▶ _REQUIRED WORK_: Repeat the listing verbatim. Drop any pictures.

▶ _COLLECTED DATA_:
<<<<

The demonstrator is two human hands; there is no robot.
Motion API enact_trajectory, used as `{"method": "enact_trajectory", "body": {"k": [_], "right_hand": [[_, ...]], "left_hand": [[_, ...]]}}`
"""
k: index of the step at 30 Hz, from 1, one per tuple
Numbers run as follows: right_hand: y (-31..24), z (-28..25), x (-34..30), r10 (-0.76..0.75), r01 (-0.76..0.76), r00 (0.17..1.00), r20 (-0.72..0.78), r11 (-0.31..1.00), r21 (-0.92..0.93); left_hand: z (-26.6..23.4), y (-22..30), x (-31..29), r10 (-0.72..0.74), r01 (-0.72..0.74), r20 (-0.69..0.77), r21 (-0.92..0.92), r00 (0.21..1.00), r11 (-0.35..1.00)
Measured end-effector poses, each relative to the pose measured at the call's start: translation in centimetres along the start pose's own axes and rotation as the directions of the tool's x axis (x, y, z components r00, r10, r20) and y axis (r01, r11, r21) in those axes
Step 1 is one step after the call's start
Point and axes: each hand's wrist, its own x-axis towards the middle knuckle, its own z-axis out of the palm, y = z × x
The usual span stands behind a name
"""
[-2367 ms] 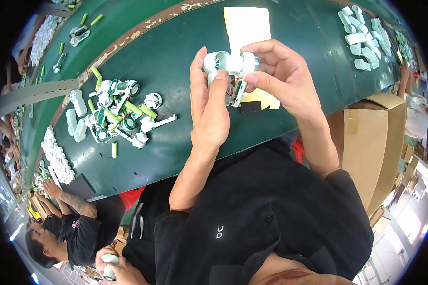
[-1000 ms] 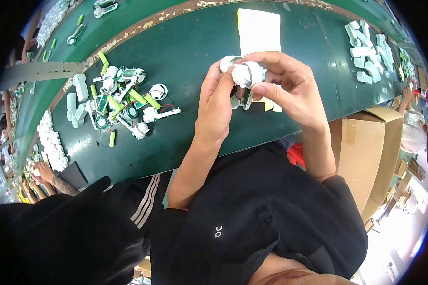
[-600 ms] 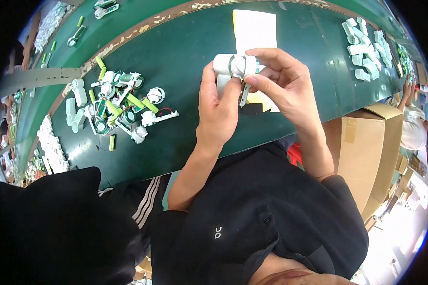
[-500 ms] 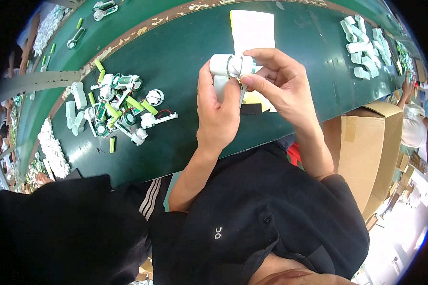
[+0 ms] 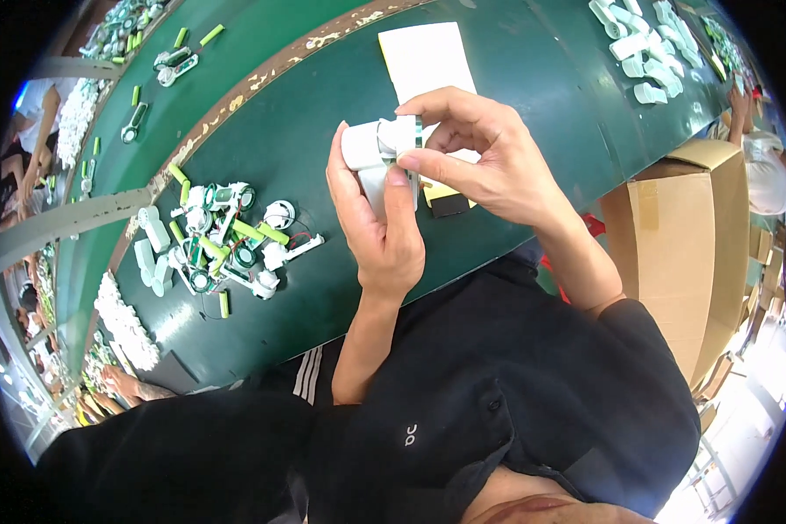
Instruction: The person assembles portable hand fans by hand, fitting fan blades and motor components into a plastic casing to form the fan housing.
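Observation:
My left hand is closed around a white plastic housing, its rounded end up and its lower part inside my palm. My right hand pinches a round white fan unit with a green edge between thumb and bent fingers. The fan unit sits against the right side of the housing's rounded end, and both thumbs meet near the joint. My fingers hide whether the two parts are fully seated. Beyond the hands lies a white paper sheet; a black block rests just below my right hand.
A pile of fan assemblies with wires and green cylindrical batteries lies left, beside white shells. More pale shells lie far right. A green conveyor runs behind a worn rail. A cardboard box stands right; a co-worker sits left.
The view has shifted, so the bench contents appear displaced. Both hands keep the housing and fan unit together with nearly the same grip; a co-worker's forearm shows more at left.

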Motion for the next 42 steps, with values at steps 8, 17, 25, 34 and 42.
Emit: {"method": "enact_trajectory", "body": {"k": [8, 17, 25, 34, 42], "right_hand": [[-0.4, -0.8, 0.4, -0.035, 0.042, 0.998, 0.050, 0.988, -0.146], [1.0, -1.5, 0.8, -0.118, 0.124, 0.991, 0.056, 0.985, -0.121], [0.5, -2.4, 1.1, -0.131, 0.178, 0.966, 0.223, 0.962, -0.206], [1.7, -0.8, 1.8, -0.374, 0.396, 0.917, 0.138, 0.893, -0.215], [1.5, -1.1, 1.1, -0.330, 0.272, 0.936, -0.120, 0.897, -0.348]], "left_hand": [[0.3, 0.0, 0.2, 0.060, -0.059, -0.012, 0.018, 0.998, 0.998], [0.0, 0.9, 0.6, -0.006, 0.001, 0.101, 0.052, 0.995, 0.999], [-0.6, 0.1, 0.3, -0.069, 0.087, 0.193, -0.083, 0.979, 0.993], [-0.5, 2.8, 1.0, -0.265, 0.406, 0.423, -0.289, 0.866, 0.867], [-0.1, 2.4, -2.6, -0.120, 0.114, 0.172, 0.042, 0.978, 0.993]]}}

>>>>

▶ _SOLUTION TO THE PROBLEM_:
The demonstrator is two human hands; there is no robot.
Motion API enact_trajectory, used as `{"method": "enact_trajectory", "body": {"k": [_], "right_hand": [[_, ...]], "left_hand": [[_, ...]]}}`
"""
k: index of the step at 30 Hz, from 1, one per tuple
Numbers run as follows: right_hand: y (-31..24), z (-28..25), x (-34..30), r10 (-0.76..0.75), r01 (-0.76..0.76), r00 (0.17..1.00), r20 (-0.72..0.78), r11 (-0.31..1.00), r21 (-0.92..0.93); left_hand: z (-26.6..23.4), y (-22..30), x (-31..29), r10 (-0.72..0.74), r01 (-0.72..0.74), r20 (-0.69..0.77), r21 (-0.92..0.92), r00 (0.21..1.00), r11 (-0.35..1.00)
Measured end-effector poses, each relative to the pose measured at the call's start: translation in centimetres along the start pose's own axes and rotation as the directions of the tool's x axis (x, y, z components r00, r10, r20) and y axis (r01, r11, r21) in those axes
Step 1 is one step after the call's start
Point and axes: each hand's wrist, its own x-axis towards the middle knuckle, its own z-axis out of the palm, y = z × x
The usual span stands behind a name
"""
[-2367 ms] 
[-1000 ms] 
[-600 ms] 
[-500 ms] 
[+0 ms] 
Instruction: The person assembles portable hand fans by hand, fitting fan blades and motor components into a plastic casing to form the fan housing.
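Observation:
My left hand is closed around a white plastic housing, its rounded end up and its lower part inside my palm. My right hand pinches a round white fan unit with a green edge between thumb and bent fingers. The fan unit sits against the right side of the housing's rounded end, and both thumbs meet near the joint. My fingers hide whether the two parts are fully seated. Beyond the hands lies a white paper sheet; a black block rests just below my right hand.
A pile of fan assemblies with wires and green cylindrical batteries lies left, beside white shells. More pale shells lie far right. A green conveyor runs behind a worn rail. A cardboard box stands right; a co-worker sits left.
The view has shifted, so the bench contents appear displaced. Both hands keep the housing and fan unit together with nearly the same grip; a co-worker's forearm shows more at left.
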
Motion for the next 42 steps, with values at steps 8, 17, 25, 34 and 42.
Emit: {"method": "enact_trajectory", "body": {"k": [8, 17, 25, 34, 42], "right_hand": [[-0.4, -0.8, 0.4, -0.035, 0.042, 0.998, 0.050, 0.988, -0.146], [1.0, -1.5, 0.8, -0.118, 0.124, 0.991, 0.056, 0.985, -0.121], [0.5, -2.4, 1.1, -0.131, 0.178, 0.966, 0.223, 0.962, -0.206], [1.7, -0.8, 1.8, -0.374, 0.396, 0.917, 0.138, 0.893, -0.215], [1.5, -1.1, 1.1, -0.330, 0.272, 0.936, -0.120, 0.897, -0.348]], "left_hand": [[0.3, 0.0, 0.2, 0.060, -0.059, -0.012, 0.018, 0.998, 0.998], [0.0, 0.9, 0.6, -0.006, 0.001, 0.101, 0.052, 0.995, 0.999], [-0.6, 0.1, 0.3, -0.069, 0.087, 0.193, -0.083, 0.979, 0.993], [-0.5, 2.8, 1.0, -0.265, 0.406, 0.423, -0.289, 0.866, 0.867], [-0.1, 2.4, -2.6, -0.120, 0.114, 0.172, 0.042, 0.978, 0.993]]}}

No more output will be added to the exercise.